Connecticut led the way in July 2023, requiring platforms to gain parental consent for users under 16. Louisiana, Texas, Maryland, and Utah followed in 2024 with varying approaches—from Utah’s “social media curfew” between 10:30 p.m. and 6:30 a.m. to Maryland’s comprehensive “Kids Code” banning personalized content for users under 16. Tennessee, Florida, Georgia, and Minnesota enacted laws taking effect in 2025. Three more states—Arkansas, Ohio, and California—passed similar legislation, but their laws are currently blocked by court injunctions.

Most of these laws put the following in place:

  • Mandatory age verification systems for social media firms
  • Required parental consent for users under 16 or 18
  • Default private account settings
  • Restrictions on data collection and targeted advertising
  • Significant fines for noncompliance, often reaching $2,500 per violation, a cost that adds up quickly for companies serving millions of customers.

Important

“No policy replaces the need for parents to have frank, open conversations with their kids on the inherent mental and physical risks involved,” said Cheng, who is also chair of the maternal and child health section for the Illinois Public Health Association. “Informed kids become informed young adults who make better decisions.”

Parents and Experts Weigh in

For parents in these states, the new regulations mean sometimes awkward, often simply testy conversations as parents are more often actively calling the shots on their teens’ social media access.

Rivera said the time spent by guardians is worth it, given the changes he’s seen in his career. “The bullying, which used to be a temporary, school-day nightmare, has now become a near 24-hour cycle of torture. It’s no surprise that many students would rather self-harm than deal with the stress.”

Cheng and Rivera were both concerned that teens are inundated with information they simply don’t have the tools to process yet. “There is an inherent risk to access without knowledge or maturity in childhood, especially to the bottomless content of technology and social media,” Cheng said.

Rivera agreed. This access, he said, “is bad for a number of reasons, but mostly because their young brains are so easily misled by influencers and famous people.”
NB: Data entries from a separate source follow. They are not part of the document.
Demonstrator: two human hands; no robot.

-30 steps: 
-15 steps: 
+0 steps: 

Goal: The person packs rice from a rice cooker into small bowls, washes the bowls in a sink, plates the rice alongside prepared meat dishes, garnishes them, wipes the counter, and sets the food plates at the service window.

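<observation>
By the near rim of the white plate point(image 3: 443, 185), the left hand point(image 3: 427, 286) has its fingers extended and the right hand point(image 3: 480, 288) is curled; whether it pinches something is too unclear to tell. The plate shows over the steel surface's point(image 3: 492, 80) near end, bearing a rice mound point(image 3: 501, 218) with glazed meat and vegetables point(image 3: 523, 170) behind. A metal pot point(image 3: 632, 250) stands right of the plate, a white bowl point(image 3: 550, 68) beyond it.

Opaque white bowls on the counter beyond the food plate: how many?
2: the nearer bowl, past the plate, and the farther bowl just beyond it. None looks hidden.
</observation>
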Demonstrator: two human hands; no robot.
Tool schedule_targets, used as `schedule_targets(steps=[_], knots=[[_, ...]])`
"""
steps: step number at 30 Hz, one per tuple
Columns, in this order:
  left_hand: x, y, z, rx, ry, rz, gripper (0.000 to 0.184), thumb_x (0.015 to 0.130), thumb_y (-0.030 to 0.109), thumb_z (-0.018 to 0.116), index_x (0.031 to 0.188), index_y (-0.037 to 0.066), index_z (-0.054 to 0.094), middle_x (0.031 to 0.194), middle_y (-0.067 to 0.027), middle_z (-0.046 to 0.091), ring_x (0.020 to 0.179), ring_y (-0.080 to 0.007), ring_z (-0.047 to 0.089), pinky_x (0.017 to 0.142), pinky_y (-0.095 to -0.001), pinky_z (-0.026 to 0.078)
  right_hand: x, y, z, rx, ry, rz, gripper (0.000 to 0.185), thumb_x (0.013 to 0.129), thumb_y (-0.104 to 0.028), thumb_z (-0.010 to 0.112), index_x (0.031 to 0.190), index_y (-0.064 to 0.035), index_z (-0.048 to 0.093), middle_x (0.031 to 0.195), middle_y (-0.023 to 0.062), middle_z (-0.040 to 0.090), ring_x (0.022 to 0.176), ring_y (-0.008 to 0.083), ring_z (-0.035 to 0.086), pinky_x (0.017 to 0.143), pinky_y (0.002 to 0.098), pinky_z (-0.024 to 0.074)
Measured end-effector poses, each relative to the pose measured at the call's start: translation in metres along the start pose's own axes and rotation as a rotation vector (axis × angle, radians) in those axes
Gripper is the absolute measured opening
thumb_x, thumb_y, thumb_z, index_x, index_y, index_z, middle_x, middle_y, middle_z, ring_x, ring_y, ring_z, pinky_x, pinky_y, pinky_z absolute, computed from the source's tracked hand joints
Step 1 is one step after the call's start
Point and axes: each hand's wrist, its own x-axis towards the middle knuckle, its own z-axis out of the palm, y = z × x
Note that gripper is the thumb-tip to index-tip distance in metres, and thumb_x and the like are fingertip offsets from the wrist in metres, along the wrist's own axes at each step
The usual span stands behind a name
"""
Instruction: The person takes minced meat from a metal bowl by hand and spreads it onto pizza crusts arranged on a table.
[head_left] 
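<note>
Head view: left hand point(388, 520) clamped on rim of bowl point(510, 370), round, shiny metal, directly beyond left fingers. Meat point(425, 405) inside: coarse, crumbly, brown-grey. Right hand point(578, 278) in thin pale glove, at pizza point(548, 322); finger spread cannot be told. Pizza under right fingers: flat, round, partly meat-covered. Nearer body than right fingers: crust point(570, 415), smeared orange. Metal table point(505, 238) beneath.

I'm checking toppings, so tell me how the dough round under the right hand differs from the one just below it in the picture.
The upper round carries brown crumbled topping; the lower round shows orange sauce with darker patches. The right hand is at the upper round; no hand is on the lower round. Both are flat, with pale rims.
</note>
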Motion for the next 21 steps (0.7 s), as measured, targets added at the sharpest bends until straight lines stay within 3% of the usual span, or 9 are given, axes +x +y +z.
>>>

Social media companies have long said that there are too many significant technical and legal challenges in implementing requirements like these state-specific requirements. Nevertheless, given the new rules and the alarm bells set off by educators, public health experts, and parents like Cheng and Rivera, the social media giants have started rolling out verification systems requiring parents to confirm their identities through government-issued ID or credit card information. Meta Platforms Inc. (META), which owns Instagram and Facebook, recently unveiled stricter default privacy settings and new parental controls.

Platforms that fail to comply face penalties of up to $2,500 per violation in most states.

The Bottom Line

New state laws on teen social media use mark a fundamental shift in how American teenagers access social media, potentially setting the stage for federal action. Parents in these states should expect to take a more direct role in their teens’ social media presence as platforms continue to adapt their services to meet the new statutory demands.

However, as anyone who’s been a teen knows, there are limits to what these laws can do. “Teenagers are clever and have found ways to circumvent tracking apps,” Rivera said. “So, there’s no guarantee that adults’ plans to keep them off social media will actually work.”